The land deck isn’t killing anyone very fast. Best case scenario: Turn 1 Exploration, Turn 2 Clear the Land, Turn 3 attack for 6, turn 4 Natural Affinity and attack for ten, turn 5 win. The combination version can win on turn 3 with a great draw… But realistically, we’re talking turn 4. Turn four would normally be okay in today’s Type II, but on turn 2 you give your opponent two extra lands. What does that do to your opponent’s Fundamental Turn? It speeds it up by one, or for a beatdown deck that’s already summoning part of the kill by about half a turn. For some control decks, it actually speeds it up by two turns. Type II in general has a fundamental turn of 4 right now, which makes a deck with an FT of 4 that speeds up its opponent by a turn is unacceptable. That was a very long-winded explanation of something very intuitive, obvious and simple. But I use it a lot, so I felt I needed to pin it down.

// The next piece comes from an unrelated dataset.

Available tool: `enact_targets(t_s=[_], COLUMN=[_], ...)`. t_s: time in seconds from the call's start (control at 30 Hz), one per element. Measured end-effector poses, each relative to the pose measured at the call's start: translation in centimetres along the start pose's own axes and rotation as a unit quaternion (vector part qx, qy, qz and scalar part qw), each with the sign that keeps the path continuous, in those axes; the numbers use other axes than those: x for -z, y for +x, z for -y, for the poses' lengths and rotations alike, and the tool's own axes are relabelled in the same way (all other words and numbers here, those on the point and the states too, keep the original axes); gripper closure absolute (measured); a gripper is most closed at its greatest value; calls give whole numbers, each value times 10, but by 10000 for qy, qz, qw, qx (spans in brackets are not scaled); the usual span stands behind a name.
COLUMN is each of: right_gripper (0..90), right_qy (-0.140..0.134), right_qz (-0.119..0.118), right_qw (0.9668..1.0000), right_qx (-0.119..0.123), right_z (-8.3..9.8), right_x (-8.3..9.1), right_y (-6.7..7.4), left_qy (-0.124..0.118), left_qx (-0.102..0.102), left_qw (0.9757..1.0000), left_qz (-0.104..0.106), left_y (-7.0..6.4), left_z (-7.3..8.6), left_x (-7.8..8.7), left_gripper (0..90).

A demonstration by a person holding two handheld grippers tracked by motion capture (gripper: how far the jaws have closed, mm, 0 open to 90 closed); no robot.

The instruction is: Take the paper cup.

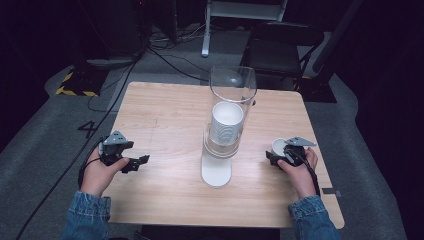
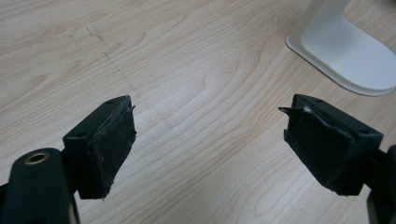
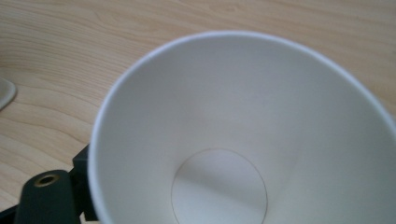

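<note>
Black jaws of the right gripper, at lower right of the high view, clamp a single white paper cup, mouth toward its camera. At lower left, the left gripper gapes empty over the wooden table. At frame centre stands a clear cup dispenser with stacked cups; the held cup seems just drawn, and next likely needs setting down upright

high view: above, facing forward-down | gripper views: close, low over table (shared wooden top)
</note>
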State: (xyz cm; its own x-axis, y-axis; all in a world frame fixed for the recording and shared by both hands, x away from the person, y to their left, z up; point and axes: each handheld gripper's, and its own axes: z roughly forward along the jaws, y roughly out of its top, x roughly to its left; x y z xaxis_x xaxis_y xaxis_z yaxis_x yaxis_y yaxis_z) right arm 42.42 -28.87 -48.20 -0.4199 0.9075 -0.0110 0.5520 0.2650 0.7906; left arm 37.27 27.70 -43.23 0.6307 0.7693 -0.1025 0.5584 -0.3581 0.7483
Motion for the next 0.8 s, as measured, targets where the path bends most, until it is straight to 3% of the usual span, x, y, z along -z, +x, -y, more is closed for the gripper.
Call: enact_targets(t_s=[0.07,0.2,0.3,0.53,0.7,0.8], right_gripper=[160,156,155,156,154,154], right_qy=[-232,-380,-580,-1087,-1333,-1308], right_qz=[13,-29,-62,137,-115,-251], right_qw=[9997,9990,9983,9939,9910,9911], right_qx=[64,228,88,-156,-38,-38], right_z=[-3,-9,-11,-19,-32,-35], right_x=[3,7,10,23,45,51], right_y=[3,8,7,3,12,17], left_qy=[1,7,-14,-13,-7,12], left_qx=[2,21,43,55,20,5], left_qw=[10000,10000,10000,10000,10000,10000], left_qz=[-4,10,-4,3,-12,22], left_y=[0,0,0,0,-2,-4], left_z=[0,1,1,2,1,1], left_x=[0,0,0,1,2,2], left_gripper=[160,160,160,160,160,161])
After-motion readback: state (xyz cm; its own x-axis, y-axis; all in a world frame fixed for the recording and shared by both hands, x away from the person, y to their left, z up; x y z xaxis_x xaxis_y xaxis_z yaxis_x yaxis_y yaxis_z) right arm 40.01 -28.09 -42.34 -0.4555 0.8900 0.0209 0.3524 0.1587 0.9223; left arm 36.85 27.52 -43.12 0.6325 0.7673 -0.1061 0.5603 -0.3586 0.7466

Now for what everyone wants to know: What to play at the State Championships.
Type II as a whole is Fundamental Turn 4. There is a deck (or possibly two or more variants with the same key card) that has Fundamental Turn 3. That’s the deck to play. As for what it is, I’ll give you one guess. Don’t ask me for advice on States, since I’ve done no playtesting. Extended’s really complicated and I need all the time I can get. If I give out more advice, I’ll give it out in this column on Friday.